Friday, June 26, 2020

Girlhood (Céline Sciamma, 2014)

Karidja Touré in Girlhood
Cast: Karidja Touré, Assa Sylla, Lindsay Karamoh, Mariétou Touré, Idrissa Diabaté, Simina Soumaré, Dielika Coulibaly, Cyril Mendy, Djibril Gueye, Binta Diop, Chance N'Guessan. Screenplay: Céline Sciamma. Cinematography: Crystel Fournier. Production design: Thomas Grézaud. Film editing: Julien Lacheray. Music: Jean-Baptiste de Laubier.

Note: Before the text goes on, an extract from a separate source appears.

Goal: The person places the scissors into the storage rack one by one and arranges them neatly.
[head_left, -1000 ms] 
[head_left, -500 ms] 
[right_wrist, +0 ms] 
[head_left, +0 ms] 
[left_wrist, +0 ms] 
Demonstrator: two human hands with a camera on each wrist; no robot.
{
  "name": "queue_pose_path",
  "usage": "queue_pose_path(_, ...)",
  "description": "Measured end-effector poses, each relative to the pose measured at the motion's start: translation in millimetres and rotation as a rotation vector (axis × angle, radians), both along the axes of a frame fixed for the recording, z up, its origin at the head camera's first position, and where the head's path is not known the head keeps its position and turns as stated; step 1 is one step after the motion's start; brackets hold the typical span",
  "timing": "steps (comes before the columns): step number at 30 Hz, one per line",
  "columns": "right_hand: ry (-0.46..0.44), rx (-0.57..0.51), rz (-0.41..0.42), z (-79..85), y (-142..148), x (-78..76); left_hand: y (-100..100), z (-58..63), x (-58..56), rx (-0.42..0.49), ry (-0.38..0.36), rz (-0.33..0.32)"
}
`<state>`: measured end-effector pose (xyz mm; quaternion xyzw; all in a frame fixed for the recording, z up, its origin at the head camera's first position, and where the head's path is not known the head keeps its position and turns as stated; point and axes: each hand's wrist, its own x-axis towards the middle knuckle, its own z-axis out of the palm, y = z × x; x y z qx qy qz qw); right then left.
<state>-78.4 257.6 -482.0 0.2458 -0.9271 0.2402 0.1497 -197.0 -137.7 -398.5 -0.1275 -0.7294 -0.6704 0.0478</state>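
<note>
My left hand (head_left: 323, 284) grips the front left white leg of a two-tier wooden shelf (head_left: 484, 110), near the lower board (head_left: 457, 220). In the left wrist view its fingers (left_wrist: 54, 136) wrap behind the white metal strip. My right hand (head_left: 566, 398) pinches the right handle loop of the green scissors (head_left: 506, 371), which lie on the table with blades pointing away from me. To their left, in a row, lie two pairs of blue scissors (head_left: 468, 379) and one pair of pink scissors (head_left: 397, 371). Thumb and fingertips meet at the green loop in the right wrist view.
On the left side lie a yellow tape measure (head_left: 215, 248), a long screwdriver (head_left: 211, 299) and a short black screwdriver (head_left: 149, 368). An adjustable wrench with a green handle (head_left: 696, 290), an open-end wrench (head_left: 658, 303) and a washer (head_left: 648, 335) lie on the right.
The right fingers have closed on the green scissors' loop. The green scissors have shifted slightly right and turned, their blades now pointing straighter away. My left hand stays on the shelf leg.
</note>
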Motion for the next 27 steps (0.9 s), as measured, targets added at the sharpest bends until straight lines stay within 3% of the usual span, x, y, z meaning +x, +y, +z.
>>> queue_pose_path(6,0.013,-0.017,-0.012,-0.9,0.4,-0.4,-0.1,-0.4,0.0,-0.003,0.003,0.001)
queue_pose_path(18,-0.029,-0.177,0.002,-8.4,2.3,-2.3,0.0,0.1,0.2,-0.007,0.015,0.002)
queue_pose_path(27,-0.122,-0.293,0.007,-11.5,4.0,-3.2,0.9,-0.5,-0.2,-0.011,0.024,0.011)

Girlhood is an altogether absorbing look at young lives in the Paris banlieue, which might also be a description of Mathieu Kassovitz's celebrated 1995 film La Haine. But the difference between the two is striking and important: La Haine was about young men, a Jew, a Black, and an Arab, and worked out its story a little self-consciously as a commentary on the relations among three major ethnic groups. Its writer-director and its three principals were male, with all the implications of privilege that suggests. But Girlhood was written and directed by a woman, and its protagonist is female, a Black teenager named Marieme (Karidja Touré), who is determined to go her own way in life. Told that she doesn't have the grades to go to high school but should choose vocational education instead, Marieme rebels, determined to find her way against the odds. She falls in with a group of girls -- the French title was Bande de Filles, which might be translated Gang of Girls -- and adopts their ways, which include a little shoplifting, a little bullying of smaller kids for money, and excursions into Paris for the bright lights of the big city. They also include fights with other gangs, and when the leader of Marieme's gang, Lady (Assa Sylla), loses a fight and is embarrassed, Marieme, who has become known as "Vic," short for "Victory," takes on the winner of that fight and triumphs, stripping off the other girl's top and using a knife to cut away her bra as a trophy. Still, she must face the outside world. Her mother, Asma (Binta Diop), works as a maid in a large hotel and arranges for Marieme to take a job there, but she turns it down. Her life at home becomes intolerable when she sleeps with her boyfriend, Ismaël, and is beaten for being a slut by her older brother, Djibril (Cyril Mendy). So she goes to work as a runner for Abou (Djibril Gueye), a drug dealer, which gives her an income, a place to live, and some glimpse of the high life. But the end of the film finds her still solitary, still facing obstacles. Girlhood is a smart, sad movie with a deeply engaging performance by Touré, and a strong supporting cast.

Thursday, June 25, 2020

Piccadilly (Ewald André Dupont, 1929)

Anna May Wong in Piccadilly
Cast: Gilda Gray, Anna May Wong, Jameson Thomas, Cyril Ritchard, King Hou Chang, Hannah Jones, Gordon Begg, Harry Terry, Charles Laughton. Screenplay: Arnold Bennett. Cinematography: Werner Brandes. Art direction: Alfred Junge. Film editing: J.W. McConaughty.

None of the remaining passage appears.